Prediction of clusters of miRNA binding sites in mRNA candidate genes of breast cancer subtypes

Dana Aisina #  1 Raigul Niyazova  1 Shara Atambayeva  1 Anatoliy Ivashchenko #  1
Affiliations

Prediction of clusters of miRNA binding sites in mRNA candidate genes of breast cancer subtypes

Dana Aisina et al. PeerJ. .

Abstract

The development of breast cancer (BC) subtypes is controlled by distinct sets of candidate genes, and the expression of these genes is regulated by the binding of their mRNAs with miRNAs. Predicting miRNA associations and target genes is thus essential when studying breast cancer. The MirTarget program identifies the initiation of miRNA binding to mRNA, the localization of miRNA binding sites in mRNA regions, and the free energy from the binding of all miRNA nucleotides with mRNA. Candidate gene mRNAs have clusters (miRNA binding sites with overlapping nucleotide sequences). mRNAs of EPOR, MAZ and NISCH candidate genes of the HER2 subtype have clusters, and there are four clusters in mRNAs of MAZ, BRCA2 and CDK6 genes. Candidate genes of the triple-negative subtype are targets for multiple miRNAs. There are 11 sites in CBL mRNA, five sites in MMP2 mRNA, and RAB5A mRNA contains two clusters in each of the three sites. In SFN mRNA, there are two clusters in three sites, and one cluster in 21 sites. Candidate genes of luminal A and B subtypes are targets for miRNAs: there are 21 sites in FOXA1 mRNA and 15 sites in HMGA2 mRNA. There are clusters of five sites in mRNAs of ITGB1 and SOX4 genes.
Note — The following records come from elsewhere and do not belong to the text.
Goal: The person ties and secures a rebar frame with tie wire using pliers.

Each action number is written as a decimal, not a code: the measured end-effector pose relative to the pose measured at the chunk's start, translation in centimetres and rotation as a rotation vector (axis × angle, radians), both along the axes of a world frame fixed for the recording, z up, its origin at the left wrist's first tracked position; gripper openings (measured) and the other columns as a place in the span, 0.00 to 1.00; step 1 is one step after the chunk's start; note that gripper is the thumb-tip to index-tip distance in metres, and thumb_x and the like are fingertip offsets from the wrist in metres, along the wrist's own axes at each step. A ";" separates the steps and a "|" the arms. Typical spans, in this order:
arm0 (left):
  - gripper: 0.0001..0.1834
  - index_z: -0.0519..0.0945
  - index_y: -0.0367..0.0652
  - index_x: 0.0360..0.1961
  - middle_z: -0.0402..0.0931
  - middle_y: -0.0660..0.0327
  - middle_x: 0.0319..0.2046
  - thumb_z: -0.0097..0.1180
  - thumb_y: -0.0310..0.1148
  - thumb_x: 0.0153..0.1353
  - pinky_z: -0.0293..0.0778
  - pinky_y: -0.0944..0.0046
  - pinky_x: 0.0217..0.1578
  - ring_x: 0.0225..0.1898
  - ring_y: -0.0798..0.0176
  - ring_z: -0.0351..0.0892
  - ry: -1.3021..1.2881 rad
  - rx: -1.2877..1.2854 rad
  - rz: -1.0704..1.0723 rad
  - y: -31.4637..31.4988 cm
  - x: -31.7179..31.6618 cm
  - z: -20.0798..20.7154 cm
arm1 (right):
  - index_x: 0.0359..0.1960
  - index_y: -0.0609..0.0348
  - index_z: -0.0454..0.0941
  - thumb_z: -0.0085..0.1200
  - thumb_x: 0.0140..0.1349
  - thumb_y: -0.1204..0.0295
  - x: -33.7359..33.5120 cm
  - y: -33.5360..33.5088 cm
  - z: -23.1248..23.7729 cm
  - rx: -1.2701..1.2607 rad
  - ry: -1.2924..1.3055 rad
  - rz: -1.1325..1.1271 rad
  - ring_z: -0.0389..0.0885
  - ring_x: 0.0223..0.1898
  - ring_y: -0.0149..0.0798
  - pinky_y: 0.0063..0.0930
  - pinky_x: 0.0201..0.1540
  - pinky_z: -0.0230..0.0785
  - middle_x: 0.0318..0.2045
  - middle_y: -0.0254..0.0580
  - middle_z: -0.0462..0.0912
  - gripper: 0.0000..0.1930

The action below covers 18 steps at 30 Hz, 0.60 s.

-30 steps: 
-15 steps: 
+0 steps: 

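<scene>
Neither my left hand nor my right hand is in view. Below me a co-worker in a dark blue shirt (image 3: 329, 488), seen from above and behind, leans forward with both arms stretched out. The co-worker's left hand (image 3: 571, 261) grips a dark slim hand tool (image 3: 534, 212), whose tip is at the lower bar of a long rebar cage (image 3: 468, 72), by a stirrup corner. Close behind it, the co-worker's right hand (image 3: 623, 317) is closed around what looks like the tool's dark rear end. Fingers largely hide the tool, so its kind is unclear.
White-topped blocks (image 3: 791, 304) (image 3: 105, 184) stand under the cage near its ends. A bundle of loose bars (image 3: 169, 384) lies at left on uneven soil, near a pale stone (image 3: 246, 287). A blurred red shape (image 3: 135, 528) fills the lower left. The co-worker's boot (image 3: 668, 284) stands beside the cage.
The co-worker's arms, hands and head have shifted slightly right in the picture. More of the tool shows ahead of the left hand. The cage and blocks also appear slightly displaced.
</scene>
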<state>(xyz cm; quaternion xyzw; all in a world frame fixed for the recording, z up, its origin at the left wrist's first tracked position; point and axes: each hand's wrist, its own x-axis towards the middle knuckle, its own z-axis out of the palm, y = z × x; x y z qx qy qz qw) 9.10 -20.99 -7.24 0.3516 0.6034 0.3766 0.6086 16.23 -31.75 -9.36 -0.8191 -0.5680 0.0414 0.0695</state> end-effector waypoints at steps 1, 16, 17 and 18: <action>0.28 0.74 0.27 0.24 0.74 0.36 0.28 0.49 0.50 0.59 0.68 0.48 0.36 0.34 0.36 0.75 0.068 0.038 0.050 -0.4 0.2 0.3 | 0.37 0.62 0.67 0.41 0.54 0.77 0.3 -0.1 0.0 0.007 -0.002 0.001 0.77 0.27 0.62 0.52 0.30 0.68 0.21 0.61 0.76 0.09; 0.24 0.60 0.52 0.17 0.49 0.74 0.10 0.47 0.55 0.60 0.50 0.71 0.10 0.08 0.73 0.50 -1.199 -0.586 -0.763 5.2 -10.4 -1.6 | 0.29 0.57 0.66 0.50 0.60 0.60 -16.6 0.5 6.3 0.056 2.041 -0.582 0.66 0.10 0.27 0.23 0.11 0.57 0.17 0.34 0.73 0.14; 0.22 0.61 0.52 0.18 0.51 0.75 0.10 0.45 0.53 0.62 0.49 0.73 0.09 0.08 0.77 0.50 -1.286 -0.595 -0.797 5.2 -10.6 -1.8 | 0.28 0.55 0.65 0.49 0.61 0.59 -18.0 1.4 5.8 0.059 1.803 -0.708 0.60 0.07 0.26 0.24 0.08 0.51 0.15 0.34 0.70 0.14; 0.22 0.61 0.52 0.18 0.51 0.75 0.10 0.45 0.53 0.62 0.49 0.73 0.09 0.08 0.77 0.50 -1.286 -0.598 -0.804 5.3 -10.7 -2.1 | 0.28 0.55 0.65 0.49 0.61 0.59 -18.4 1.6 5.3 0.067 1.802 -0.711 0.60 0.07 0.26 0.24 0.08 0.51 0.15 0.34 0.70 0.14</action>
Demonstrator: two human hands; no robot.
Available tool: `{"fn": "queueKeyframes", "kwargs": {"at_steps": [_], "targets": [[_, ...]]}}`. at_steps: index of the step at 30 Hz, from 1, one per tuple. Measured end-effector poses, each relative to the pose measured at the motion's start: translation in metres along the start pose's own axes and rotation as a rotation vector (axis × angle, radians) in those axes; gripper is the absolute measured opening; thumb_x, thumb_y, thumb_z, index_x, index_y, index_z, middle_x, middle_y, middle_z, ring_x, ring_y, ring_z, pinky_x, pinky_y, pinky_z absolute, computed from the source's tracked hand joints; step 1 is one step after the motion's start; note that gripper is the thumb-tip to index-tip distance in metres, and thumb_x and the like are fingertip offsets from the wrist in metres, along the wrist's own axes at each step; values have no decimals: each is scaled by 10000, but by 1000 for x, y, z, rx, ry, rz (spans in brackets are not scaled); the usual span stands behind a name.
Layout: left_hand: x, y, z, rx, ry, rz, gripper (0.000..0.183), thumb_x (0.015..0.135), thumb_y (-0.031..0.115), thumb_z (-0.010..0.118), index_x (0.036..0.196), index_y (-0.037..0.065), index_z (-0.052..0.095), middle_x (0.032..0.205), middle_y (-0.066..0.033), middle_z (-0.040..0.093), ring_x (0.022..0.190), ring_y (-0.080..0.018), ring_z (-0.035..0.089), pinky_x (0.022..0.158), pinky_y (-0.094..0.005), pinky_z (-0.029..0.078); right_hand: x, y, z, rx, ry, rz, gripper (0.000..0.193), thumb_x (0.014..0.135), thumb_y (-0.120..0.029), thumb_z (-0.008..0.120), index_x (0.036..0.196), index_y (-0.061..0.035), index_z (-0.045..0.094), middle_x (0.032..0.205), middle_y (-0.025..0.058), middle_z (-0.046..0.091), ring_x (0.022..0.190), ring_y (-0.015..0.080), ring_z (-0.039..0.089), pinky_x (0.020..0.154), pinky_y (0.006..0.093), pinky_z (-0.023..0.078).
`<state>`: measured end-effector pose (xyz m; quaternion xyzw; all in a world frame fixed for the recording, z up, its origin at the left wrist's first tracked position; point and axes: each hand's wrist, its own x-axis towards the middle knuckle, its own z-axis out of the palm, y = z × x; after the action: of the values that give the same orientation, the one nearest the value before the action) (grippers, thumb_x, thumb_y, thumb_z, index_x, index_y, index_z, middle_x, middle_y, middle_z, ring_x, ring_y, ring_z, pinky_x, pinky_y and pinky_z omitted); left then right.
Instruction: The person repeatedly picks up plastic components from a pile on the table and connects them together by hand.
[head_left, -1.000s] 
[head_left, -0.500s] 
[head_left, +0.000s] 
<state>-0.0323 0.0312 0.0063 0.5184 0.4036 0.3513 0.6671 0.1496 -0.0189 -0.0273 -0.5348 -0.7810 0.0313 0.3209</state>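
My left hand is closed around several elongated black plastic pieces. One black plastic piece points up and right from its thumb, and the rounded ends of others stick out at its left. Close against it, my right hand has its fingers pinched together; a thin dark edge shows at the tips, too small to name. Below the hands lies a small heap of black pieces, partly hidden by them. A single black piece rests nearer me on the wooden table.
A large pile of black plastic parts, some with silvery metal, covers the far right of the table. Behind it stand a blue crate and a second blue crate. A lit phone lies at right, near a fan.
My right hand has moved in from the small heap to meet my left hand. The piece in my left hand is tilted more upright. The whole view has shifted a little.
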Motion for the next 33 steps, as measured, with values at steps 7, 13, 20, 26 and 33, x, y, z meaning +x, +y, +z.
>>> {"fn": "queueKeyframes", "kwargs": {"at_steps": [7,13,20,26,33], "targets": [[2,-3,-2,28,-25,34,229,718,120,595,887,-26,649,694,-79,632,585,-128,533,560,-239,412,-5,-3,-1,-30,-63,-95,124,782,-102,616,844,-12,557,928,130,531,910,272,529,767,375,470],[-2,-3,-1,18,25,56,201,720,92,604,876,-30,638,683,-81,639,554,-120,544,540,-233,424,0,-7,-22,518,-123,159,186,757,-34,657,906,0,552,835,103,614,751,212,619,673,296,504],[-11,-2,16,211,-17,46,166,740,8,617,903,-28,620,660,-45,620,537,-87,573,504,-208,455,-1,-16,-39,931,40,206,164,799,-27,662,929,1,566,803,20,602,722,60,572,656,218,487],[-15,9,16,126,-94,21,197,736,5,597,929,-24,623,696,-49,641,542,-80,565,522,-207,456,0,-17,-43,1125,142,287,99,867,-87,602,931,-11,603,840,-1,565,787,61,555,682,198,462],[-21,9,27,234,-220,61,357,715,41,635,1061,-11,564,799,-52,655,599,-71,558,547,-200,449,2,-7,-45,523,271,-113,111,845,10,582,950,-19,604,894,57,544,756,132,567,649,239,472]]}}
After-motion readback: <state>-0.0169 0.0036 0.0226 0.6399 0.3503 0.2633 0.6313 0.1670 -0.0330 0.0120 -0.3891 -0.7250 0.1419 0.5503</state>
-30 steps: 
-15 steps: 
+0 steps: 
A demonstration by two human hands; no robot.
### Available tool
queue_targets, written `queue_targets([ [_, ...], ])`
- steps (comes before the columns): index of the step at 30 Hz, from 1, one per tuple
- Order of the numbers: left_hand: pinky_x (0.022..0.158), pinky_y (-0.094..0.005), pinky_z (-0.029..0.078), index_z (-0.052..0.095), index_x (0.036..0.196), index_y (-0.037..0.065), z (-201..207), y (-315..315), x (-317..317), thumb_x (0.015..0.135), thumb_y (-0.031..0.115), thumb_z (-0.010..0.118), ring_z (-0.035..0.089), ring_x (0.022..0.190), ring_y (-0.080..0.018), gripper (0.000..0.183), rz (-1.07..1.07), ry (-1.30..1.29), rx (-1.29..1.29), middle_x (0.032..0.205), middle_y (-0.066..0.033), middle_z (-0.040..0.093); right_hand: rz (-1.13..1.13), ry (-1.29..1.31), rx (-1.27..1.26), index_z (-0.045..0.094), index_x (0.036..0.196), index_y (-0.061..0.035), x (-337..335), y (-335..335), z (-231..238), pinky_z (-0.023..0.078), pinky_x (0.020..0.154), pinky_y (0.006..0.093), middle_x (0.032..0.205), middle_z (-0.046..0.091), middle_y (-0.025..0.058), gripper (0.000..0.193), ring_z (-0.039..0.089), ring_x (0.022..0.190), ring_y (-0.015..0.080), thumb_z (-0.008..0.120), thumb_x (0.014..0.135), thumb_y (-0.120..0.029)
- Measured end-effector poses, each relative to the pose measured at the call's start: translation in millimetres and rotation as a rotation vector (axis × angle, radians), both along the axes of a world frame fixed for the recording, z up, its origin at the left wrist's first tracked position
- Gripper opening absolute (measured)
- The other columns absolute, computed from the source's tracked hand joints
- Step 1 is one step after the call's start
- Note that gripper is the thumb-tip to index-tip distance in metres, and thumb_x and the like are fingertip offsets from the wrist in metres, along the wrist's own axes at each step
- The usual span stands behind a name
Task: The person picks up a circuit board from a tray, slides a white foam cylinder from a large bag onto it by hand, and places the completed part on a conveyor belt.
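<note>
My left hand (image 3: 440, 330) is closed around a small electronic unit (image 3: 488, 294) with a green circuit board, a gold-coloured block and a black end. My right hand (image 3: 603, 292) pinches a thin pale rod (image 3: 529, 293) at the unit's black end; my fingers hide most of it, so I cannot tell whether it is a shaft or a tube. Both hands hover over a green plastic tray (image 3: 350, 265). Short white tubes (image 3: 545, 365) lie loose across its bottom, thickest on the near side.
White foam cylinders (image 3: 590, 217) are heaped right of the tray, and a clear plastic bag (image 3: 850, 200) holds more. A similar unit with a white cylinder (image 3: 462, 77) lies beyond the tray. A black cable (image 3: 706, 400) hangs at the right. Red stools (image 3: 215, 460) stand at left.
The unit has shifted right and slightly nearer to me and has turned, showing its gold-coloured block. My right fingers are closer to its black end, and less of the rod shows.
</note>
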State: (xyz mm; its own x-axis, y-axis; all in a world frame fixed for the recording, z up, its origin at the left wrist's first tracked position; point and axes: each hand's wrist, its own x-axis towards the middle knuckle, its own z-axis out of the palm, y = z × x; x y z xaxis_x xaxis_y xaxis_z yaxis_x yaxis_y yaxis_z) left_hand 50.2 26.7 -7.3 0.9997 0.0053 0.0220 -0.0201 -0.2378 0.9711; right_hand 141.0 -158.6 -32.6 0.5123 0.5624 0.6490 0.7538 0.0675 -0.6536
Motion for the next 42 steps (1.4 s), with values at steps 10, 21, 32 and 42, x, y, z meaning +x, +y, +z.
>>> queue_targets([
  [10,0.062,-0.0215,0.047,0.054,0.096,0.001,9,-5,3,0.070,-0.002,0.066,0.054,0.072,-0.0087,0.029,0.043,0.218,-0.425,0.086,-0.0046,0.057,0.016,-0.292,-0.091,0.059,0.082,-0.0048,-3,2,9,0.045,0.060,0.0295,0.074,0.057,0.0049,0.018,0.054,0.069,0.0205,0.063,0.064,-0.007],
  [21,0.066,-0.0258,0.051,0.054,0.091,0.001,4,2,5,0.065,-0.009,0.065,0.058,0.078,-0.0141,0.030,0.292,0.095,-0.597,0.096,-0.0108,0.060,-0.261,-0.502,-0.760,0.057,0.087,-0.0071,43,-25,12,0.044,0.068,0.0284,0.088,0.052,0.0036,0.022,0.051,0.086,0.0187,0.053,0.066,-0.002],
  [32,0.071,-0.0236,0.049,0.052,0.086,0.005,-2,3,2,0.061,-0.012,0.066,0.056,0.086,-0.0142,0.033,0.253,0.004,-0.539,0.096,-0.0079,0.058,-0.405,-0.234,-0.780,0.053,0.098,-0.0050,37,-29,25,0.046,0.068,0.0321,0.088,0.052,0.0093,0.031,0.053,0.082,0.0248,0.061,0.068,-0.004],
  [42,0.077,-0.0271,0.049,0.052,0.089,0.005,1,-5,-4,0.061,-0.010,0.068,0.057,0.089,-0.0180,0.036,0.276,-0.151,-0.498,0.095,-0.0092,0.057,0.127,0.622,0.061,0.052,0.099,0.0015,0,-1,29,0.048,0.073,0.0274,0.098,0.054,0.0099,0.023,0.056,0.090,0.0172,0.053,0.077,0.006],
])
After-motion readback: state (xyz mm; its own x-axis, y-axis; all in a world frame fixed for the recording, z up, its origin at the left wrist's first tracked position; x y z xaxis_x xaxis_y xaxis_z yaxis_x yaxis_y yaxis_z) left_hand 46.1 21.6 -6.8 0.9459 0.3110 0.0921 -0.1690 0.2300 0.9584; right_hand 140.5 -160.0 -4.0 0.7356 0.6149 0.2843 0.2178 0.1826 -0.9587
Clusters of eight sites and 10 sites are identified in mRNAs of SMAD3 and TGFB1 genes, respectively. Organizing miRNA binding sites into clusters reduces the proportion of nucleotide binding sites in mRNAs. This overlapping of miRNA binding sites creates a competition among miRNAs for a binding site. From 6,272 miRNAs studied, only 29 miRNAs from miRBase and 88 novel miRNAs had binding sites in clusters of target gene mRNA in breast cancer. We propose using associations of miRNAs and their target genes as markers in breast cancer subtype diagnosis.

Keywords: Binding site; Breast cancer; Cluster; Gene; miRNA.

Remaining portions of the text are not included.